• WHAT IS BEING ASKED: Strip the pictures and reproduce the rest of the listing exactly.

• INFORMATION PROVIDED:
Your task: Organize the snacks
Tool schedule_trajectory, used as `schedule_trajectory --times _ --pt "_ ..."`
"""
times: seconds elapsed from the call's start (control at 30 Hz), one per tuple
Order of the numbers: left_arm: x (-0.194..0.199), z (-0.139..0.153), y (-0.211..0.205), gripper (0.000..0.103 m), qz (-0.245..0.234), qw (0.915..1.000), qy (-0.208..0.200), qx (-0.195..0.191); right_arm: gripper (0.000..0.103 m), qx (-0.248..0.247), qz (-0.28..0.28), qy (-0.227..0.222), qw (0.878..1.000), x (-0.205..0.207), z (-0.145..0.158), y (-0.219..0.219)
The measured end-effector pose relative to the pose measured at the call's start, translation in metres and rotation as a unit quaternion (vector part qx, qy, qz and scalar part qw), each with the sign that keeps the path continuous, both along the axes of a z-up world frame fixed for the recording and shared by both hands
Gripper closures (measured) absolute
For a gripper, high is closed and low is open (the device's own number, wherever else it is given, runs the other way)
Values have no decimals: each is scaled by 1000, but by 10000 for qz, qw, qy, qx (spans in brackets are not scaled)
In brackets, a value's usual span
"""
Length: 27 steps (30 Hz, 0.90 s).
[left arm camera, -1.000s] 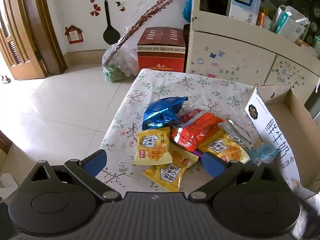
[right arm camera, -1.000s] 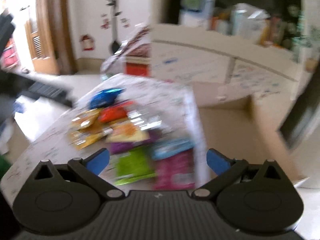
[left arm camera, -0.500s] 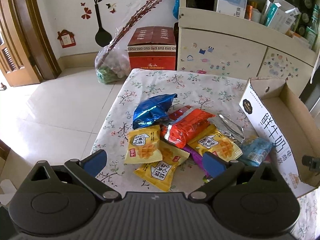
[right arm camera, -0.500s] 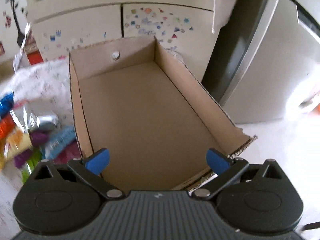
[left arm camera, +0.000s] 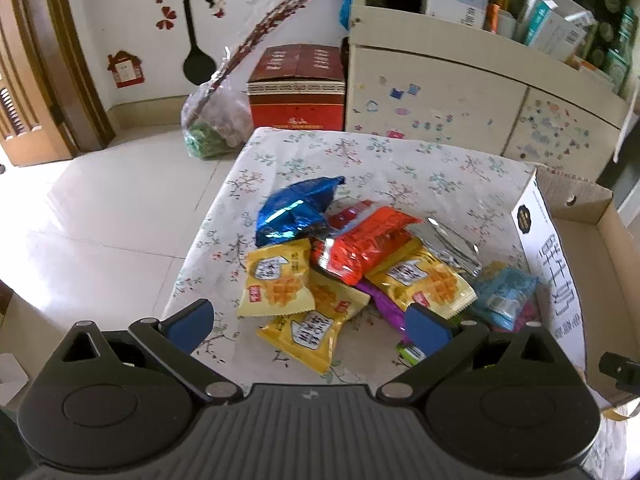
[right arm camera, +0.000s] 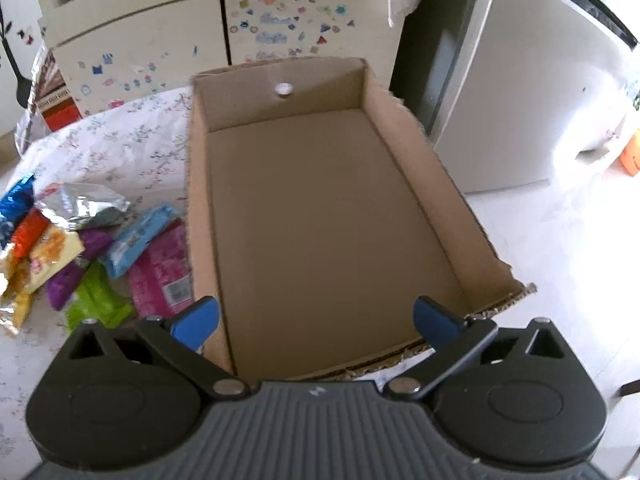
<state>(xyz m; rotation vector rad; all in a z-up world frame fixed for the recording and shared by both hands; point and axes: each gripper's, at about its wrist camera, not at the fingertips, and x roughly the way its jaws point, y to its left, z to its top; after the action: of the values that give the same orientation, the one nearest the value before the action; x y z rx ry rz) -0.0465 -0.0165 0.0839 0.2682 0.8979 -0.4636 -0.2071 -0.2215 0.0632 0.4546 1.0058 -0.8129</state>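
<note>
right gripper point(right arm camera: 314, 318), open and empty, has swung from the snack pile point(left arm camera: 360, 264) to above the empty cardboard box point(right arm camera: 320, 216); nothing packed yet.

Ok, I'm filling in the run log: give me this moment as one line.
left gripper: open, over heap of snack packets | right gripper: open, over brown cardboard box | box: empty

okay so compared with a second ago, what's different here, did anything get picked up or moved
Nothing was picked up. The right gripper swung from facing the snack pile to hanging over the empty cardboard box, jaws open as before. The left gripper shifted only slightly and stays open and empty over the snack pile. The packets lie where they were on the floral tablecloth, and the box stays beside them.
</note>
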Motion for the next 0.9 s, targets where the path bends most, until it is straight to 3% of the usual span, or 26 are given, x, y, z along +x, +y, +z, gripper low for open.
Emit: schedule_trajectory --times 0.07,0.17,0.23,0.33,0.53,0.9 --pt "-5 -1 -2 0 -64 10000 -3 41 1 -76 55 -118 9999 -3 4 6" --pt "-13 -2 -3 0 -146 9999 -22 86 1 -672 349 -192 9969 -2 17 26" --pt "-18 -2 -3 0 -207 9997 -21 88 1 -1163 700 -250 9904 4 25 42" --pt "-25 -3 -2 0 -240 9996 -51 136 1 -1447 1103 -493 9821 10 35 62" --pt "-37 -8 5 0 -152 9995 -74 254 1 -1008 1459 -956 9795 14 39 82" --pt "-49 -11 17 0 3 9991 -98 404 1 -745 1736 -920 9777 18 33 108"
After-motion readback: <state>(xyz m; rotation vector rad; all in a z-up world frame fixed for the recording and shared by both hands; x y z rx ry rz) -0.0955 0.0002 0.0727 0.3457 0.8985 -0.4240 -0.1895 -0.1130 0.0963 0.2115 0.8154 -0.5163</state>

• ANSWER SECTION:
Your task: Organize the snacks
Tool schedule_trajectory, used as `schedule_trajectory --times _ --pt "_ ..."`
"""
times: seconds elapsed from the call's start (control at 30 Hz), one per tuple
Order of the numbers: left_arm: x (-0.194..0.199), z (-0.139..0.153), y (-0.211..0.205), gripper (0.000..0.103 m), qz (-0.245..0.234), qw (0.915..1.000), qy (-0.208..0.200), qx (-0.195..0.191); right_arm: gripper (0.000..0.103 m), qx (-0.248..0.247), qz (-0.28..0.28), qy (-0.227..0.222), qw (0.878..1.000), x (-0.205..0.207), z (-0.145..0.158), y (-0.219..0.219)
The measured end-effector pose relative to the pose measured at the call's start, translation in metres and rotation as a unit quaternion (vector part qx, qy, qz and scalar part qw), each with the sign that keeps the path continuous, both along the axes of a z-up world frame fixed for the recording and shared by both hands
Gripper closures (measured) absolute
For a gripper, high is closed and low is open (the device's own number, wherever else it is given, runs the other way)
Values have no decimals: each is scaled by 1000, but by 10000 for qz, qw, qy, qx (spans in brackets are not scaled)
In brackets, a value's usual span
"""
Length: 27 steps (30 Hz, 0.90 s).
[left arm camera, -1.000s] 
[right arm camera, -1.000s] 
[left arm camera, -0.500s] 
[right arm camera, -0.500s] 
[left arm camera, +0.000s] 
[right arm camera, +0.000s] 
<state>(xyz m; rotation vector rad; all in a z-up world frame fixed for the recording and shared by both hands; point and axes: each gripper's, at about its wrist camera, not at the fingertips, and x roughly the way its jaws point, y to its left, z to its top; after the action: of the values that give the same orientation, the one nearest the value before the action; x y z rx ry rz) -0.0465 -0.0165 0.0839 0.2682 0.8979 -0.4636 -0.2071 -0.2215 0.0632 0.4546 1.0058 -0.8129</state>
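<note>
right gripper point(right arm camera: 314, 318), open and empty, has swung from the snack pile point(left arm camera: 360, 264) to above the empty cardboard box point(right arm camera: 320, 216); nothing packed yet.

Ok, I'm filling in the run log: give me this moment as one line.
left gripper: open, over heap of snack packets | right gripper: open, over brown cardboard box | box: empty

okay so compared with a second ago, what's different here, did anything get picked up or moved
Nothing was picked up. The right gripper swung from facing the snack pile to hanging over the empty cardboard box, jaws open as before. The left gripper shifted only slightly and stays open and empty over the snack pile. The packets lie where they were on the floral tablecloth, and the box stays beside them.
</note>
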Motion for the next 0.9 s, targets where the path bends most, until it is straight to 3% of the usual span, or 26 are given, x, y, z along +x, +y, +z, gripper low for open.
Emit: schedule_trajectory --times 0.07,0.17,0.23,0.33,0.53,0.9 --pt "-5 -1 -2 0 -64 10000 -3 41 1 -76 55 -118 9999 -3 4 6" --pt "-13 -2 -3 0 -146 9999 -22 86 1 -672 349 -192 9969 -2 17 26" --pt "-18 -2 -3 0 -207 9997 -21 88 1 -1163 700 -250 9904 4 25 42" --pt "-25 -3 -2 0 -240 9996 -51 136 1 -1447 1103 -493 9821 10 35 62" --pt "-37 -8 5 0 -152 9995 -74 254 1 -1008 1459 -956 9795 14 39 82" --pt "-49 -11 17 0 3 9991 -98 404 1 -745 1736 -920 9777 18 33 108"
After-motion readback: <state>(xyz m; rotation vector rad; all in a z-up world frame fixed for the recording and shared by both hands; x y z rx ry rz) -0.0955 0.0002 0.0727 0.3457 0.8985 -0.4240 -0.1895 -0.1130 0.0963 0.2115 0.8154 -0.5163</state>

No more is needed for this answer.